Reporting on students’ religious views will squash classroom debate

The new powers of the Counter-Terrorism and Security Act asks teachers to report on their students’ religious views as a matter of national security. This will squash open debate, free speech and political dissent, making schools fearful places for many pupils, says David Lundie

Academics and community leaders roundly criticised the Counter-Terrorism and Security Act in a recent press statement. From July 1, the Act placed a statutory duty on organisations, including schools, to report individuals suspected of being at risk from radicalisation.

Writers of the joint statement,which included Asim Qureshi from CAGE, the Muslim rights’ group, and Professor David Miller of Bath University, criticised the fixation on religion, and in particular Islam, as well as the way the Act defined radicalisation and extremism, which, they said, “reinforces an ‘us’ and ‘them’ view of the world, divides communities, and sows mistrust of Muslims”.

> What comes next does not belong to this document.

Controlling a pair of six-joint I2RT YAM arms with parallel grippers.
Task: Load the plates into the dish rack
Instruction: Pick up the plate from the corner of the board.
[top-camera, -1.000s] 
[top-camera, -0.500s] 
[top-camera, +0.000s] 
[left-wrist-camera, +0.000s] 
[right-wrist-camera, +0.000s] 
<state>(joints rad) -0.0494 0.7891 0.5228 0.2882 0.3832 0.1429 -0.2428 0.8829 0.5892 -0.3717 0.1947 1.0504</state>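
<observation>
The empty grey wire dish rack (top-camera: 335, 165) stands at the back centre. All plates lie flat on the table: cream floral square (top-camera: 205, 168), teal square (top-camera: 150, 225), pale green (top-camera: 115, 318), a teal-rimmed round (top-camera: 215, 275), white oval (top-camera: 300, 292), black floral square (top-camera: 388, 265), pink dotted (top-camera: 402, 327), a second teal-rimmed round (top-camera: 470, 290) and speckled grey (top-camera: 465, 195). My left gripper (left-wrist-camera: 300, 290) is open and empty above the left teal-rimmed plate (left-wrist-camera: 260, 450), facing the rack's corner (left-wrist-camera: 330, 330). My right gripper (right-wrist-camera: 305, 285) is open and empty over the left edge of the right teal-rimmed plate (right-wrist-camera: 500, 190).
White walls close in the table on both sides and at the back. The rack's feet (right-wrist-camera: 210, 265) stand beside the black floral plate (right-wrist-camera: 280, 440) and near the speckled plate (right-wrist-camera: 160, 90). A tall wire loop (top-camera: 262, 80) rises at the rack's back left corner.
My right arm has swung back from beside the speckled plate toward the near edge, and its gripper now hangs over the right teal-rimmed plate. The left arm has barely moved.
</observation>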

The emphasis in the Act on the definition of “non-violent extremism” has a presumption (unsupported by evidence) that there is a conveyor belt between conservative, radical and violent religious views. This is particularly troubling for teachers who are being asked, in effect, to report on their students’ religious views as a matter of national security.

But is this view an over-reaction to a perfectly legitimate security response? According to leaked information to The Sunday Times, more than 100 teachers in Birmingham currently face disciplinary action and a possible ban from teaching in the fall-out from the “Trojan Horse” investigations of 2014 – which sought to uncover a plot to radicalise young people.

Despite an education select committee in March concluding that there was “no evidence of extremism or radicalisation… and there was no evidence of a sustained plot”, the National College for Teaching and Leadership has reportedly charged 30 teachers with disciplinary offences related to the investigations, says The Sunday Times.

Many of the schools implicated in the investigations are now having problems recruiting and retaining staff and governors, and the investigations go to the heart of the relationship between communities, governance, and the values of community schools.

The atmosphere of moral panic surrounding “British values” in schools has not been conducive to the kinds of open discussion that enable students to make connections between their values, beliefs, and the wider world.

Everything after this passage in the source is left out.